Work to be completed
Your output should match the listing below word for word, without any images.
########
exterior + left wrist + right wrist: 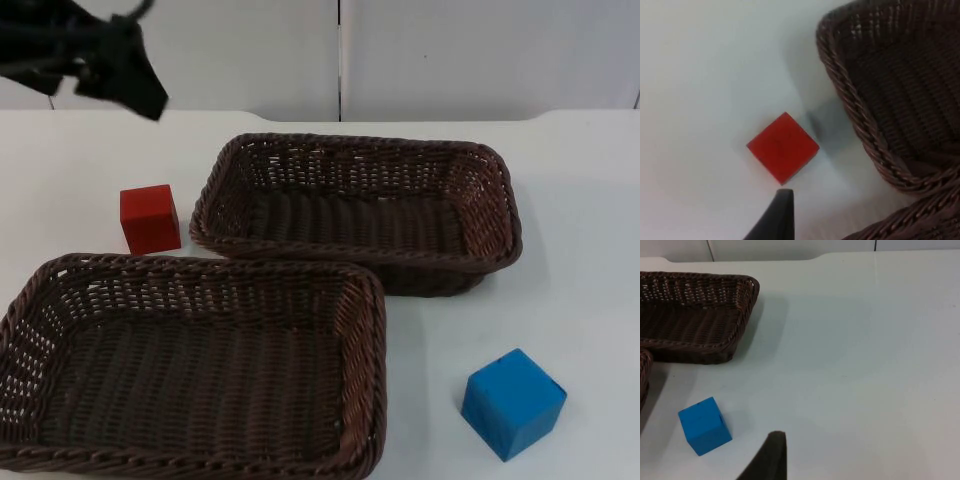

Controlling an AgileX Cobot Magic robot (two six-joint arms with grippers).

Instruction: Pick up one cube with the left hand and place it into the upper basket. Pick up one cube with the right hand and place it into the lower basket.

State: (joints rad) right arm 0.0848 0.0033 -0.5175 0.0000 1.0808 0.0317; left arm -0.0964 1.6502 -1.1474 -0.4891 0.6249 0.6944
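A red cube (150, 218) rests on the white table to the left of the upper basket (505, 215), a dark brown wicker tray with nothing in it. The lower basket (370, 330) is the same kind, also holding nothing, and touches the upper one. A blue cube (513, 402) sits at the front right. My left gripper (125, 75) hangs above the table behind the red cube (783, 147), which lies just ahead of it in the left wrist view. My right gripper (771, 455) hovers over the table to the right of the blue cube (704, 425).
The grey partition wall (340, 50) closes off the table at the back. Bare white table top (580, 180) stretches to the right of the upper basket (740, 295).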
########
Answer to this task
exterior + left wrist + right wrist: 

Controlling an AgileX Cobot Magic robot (two six-joint arms with grippers).

Instruction: Pick up one cube with the left hand and place it into the upper basket. Pick up one cube with the right hand and place it into the lower basket.

State: (joints rad) right arm 0.0848 0.0033 -0.5175 0.0000 1.0808 0.0317; left arm -0.0964 1.6502 -1.1474 -0.4891 0.6249 0.6944
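A red cube (150, 218) rests on the white table to the left of the upper basket (505, 215), a dark brown wicker tray with nothing in it. The lower basket (370, 330) is the same kind, also holding nothing, and touches the upper one. A blue cube (513, 402) sits at the front right. My left gripper (125, 75) hangs above the table behind the red cube (783, 147), which lies just ahead of it in the left wrist view. My right gripper (771, 455) hovers over the table to the right of the blue cube (704, 425).
The grey partition wall (340, 50) closes off the table at the back. Bare white table top (580, 180) stretches to the right of the upper basket (740, 295).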

The exercise requires no further work.